Lorsqu'un enfant souffre en silence, ce n'est pas dans le sien mais dans le nôtre. (Itw Lire/L'Express)


LIRE : La mort avec Julie Capable, la pédophilie avec La fille du canal, le sexe avec Petit zizi... Pourquoi cette prédilection pour les sujets sensibles?

THIERRY LENAIN : Ces livres essaient juste de mettre en mots la vie dans des circonstances où elle apparaît particulièrement intrigante, complexe ou douloureuse. Qu'on se taise ou pas, les questions sont là. On peut tenter de se convaincre que les enfants ne se les posent pas, ou essayer de les divertir en espérant les en détourner. Mais on peut aussi choisir de s'interroger avec eux, en partie dans une ignorance partagée, en partie à la lumière de notre expérience d'adulte. Je décide parfois d'écrire ainsi... 

Quels sont vos «trucs» pour aborder les points cruciaux avec les enfants?
Ne pas leur mentir, ne pas les trahir, ne pas les ensevelir. Ce ne sont pas mes «trucs», c'est ma ligne de conduite, celle à laquelle je tente de me tenir. Mais écrire sur ce type de circonstances liées à la condition humaine, c'est toujours marcher sur un fil. 

Que vous inspire la polémique autour d'un livre sur l'homoparentalité, Jean a deux mamans (L'Ecole des loisirs) dans une collection destinée aux moins de trois ans?
Dans la réalité, à l'extérieur des discours bien-pensants, des familles de ce type existent. Il est donc normal que leurs enfants, et les autres, puissent publiquement lire leur histoire dans des livres - ou alors c'est l'apartheid en France. 

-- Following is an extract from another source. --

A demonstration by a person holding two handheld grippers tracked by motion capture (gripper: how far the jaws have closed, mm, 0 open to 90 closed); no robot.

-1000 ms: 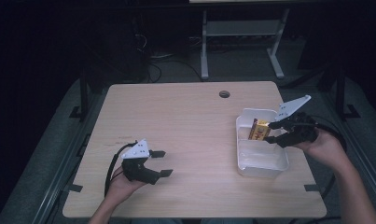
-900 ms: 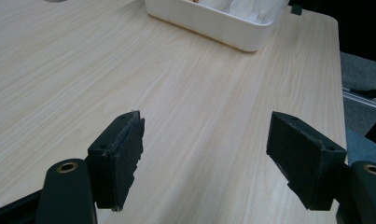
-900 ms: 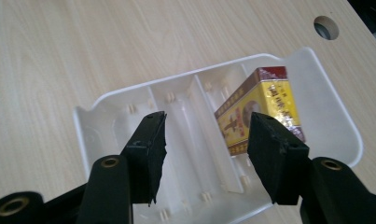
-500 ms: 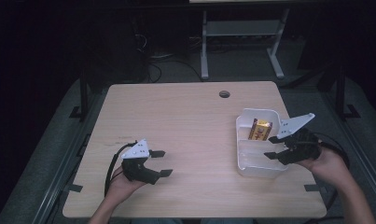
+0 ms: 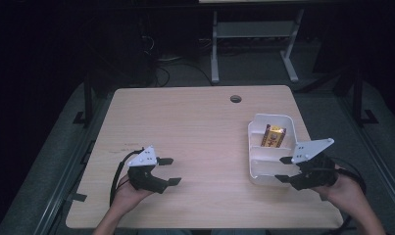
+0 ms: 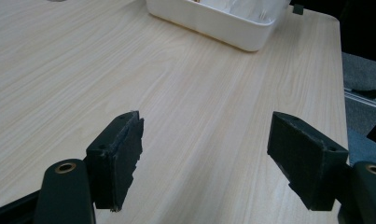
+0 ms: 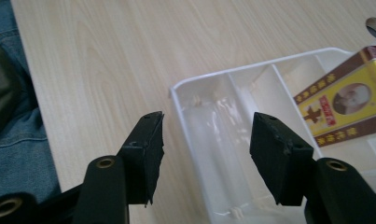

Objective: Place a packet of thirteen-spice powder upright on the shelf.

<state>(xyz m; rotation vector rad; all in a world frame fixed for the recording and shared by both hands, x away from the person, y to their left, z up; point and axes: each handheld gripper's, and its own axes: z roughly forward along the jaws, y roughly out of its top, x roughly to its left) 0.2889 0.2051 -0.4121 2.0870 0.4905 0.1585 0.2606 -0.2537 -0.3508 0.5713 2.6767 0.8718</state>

Qu'apporte le livre de jeunesse sur ces questions?
Là où les adultes, et c'est bien normal, ont souvent du mal à parler avec les enfants, les livres de jeunesse proposent des textes ou des images que des auteurs et des illustrateurs ont pris le temps de penser. Ils peuvent permettre au lecteur de mieux entendre et (se) dire ses émotions et ses questionnements par le processus d'une résonance qui n'appartient qu'à lui. Il arrive que ces livres soient pour l'enfant les prétextes d'une formulation, qui va parfois rester intime et secrète, de sa propre histoire. C'est pour cela qu'ils doivent être authentiques. 

Faut-il anticiper avec le livre la situation délicate ou attendre qu'elle se produise? Doit-on prévenir ou guérir?
A propos de certains de mes titres, j'ai fréquemment entendu: «je ne lui ai pas passé ce livre parce que cette situation ne le concerne pas» ou «je ne le lui ai pas passé parce qu'il vient de la vivre» - s'agissant parfois du même livre... Bien souvent, en réalité, l'adulte ne cherche pas à protéger l'enfant mais à se protéger lui-même, avec ces précautions. Car l'acte de confier un livre n'est pas anodin; on passe quelque chose de soi aussi, à ce moment-là. Aussi est-ce à chacun de savoir ce qu'il a envie de proposer, en fonction de ses désirs et de ses limites d'adulte, du contenu du livre et de l'histoire de l'enfant. Le tout est de ne pas l'empêcher de rencontrer ce livre ailleurs, autrement, simplement parce que nous, nous ne lui passerions pas. Se dire aussi que si nous ne le lui passons pas, personne d'autre peut-être ne le fera. Il ne faut pas oublier que lorsqu'un enfant souffre en silence, ce n'est pas dans le sien, mais dans le nôtre. 

Interview menée par Jeanne de Ménibus (Lire), publié le 01/04/2006.